The second pressure Scholz faces — or perhaps it’s a motivation — is the German/EU desire to chart a path in global politics independent of the United States. The German Chancellor in an op-ed on the eve of his visit argued that “the world [had] fundamentally changed” since his predecessor last visited China. Pointing to the COVID-19 pandemic and Russia’s war against Ukraine, he justified his travel to China declaring “‘business as usual’ is no longer an option”.
Meanwhile and astonishingly so, even as Scholz acknowledged that China’s “quest for national security — synonymous with the stability of the communist system — and national autonomy will be more significant going forward”, he appeared also to believe that he could get China to somehow persuade Russia to walk back from Ukraine. Before Scholz’s visit, his government even agreed to the Chinese state-owned shipping company COSCO picking up a minority stake in a terminal at Hamburg, its largest port, drawing protests from its own foreign ministry.
Clearly, Germany’s China policy is not yet in competent hands. And without getting China policy right, Berlin cannot hope to achieve true strategic autonomy either.
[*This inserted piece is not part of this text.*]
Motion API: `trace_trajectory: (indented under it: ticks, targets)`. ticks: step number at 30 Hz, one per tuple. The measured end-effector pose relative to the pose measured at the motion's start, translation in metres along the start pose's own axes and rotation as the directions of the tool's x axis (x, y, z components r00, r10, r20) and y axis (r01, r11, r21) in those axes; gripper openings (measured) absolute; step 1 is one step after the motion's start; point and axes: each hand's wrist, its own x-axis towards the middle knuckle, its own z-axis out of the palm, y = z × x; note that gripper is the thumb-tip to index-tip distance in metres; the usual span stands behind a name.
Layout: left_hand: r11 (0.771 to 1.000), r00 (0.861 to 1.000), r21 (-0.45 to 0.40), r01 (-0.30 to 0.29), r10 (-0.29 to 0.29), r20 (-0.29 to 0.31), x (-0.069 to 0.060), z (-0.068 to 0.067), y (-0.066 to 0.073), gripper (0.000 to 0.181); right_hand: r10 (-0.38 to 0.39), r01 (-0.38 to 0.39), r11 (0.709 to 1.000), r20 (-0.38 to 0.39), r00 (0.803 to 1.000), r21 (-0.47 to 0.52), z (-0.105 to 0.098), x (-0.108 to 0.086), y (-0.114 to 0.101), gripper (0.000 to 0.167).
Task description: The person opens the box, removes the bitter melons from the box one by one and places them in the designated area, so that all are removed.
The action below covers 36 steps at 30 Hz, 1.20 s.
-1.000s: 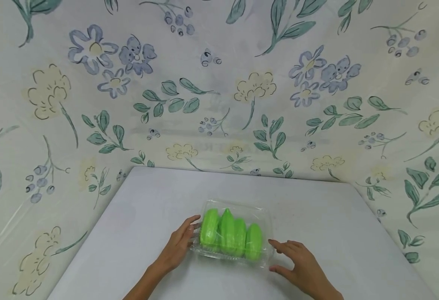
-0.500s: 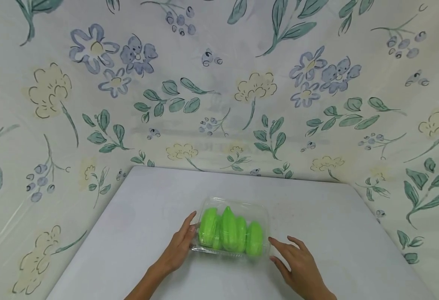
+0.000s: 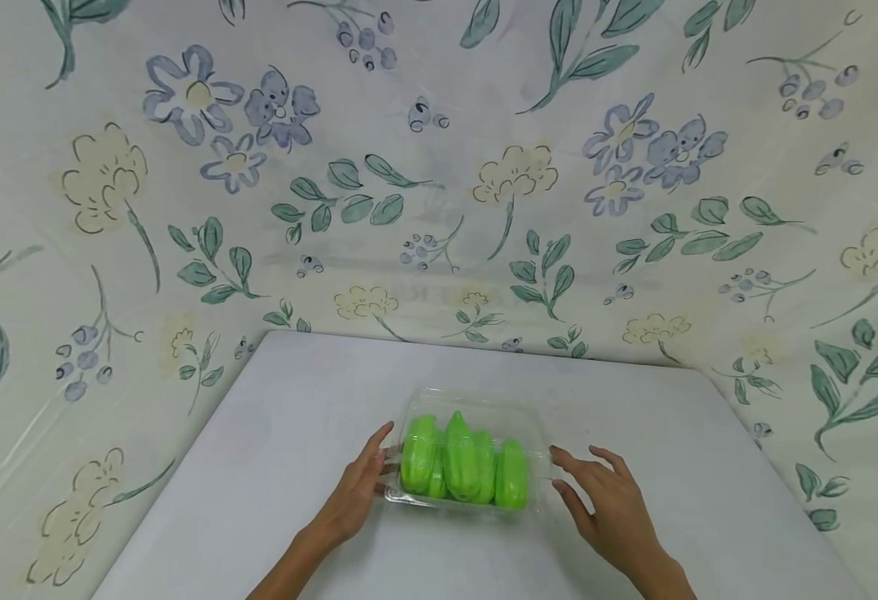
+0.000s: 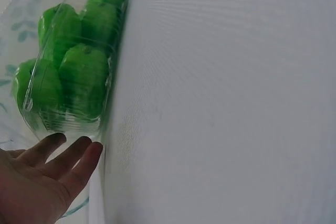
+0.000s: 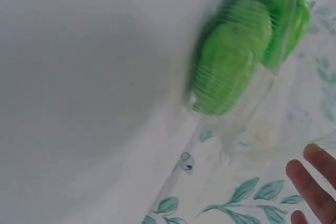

For India, the implications are two-fold.
One, New Delhi needs to pay attention to differences in Western approaches to China. A divide between the Americans and the Europeans or within the EU itself on political, economic or security issues related to China offers Beijing opportunities to play one off against the other and considerably complicates India’s own options as well as undermines the reality that India is trying to get the rest of the world to understand of China being an irresponsible and potentially dangerous international actor. The Ministry of External Affairs will, therefore, need to step up — while its role as a potential mediator between Russia and Ukraine has garnered some attention, India’s ability to bring European capitals in line on China will be just as important.
Two, the fact that industrial majors in Germany — and elsewhere — continue to find the Chinese economy attractive is a warning sign that India’s ‘ease of doing business’ or market conditions are not attractive enough to pull in big-ticket investments from developed economies. This is also then a call for India — its central government, federal entities and entrepreneurs — to innovate in policy design rather than try to simply replicate the Chinese industrial model.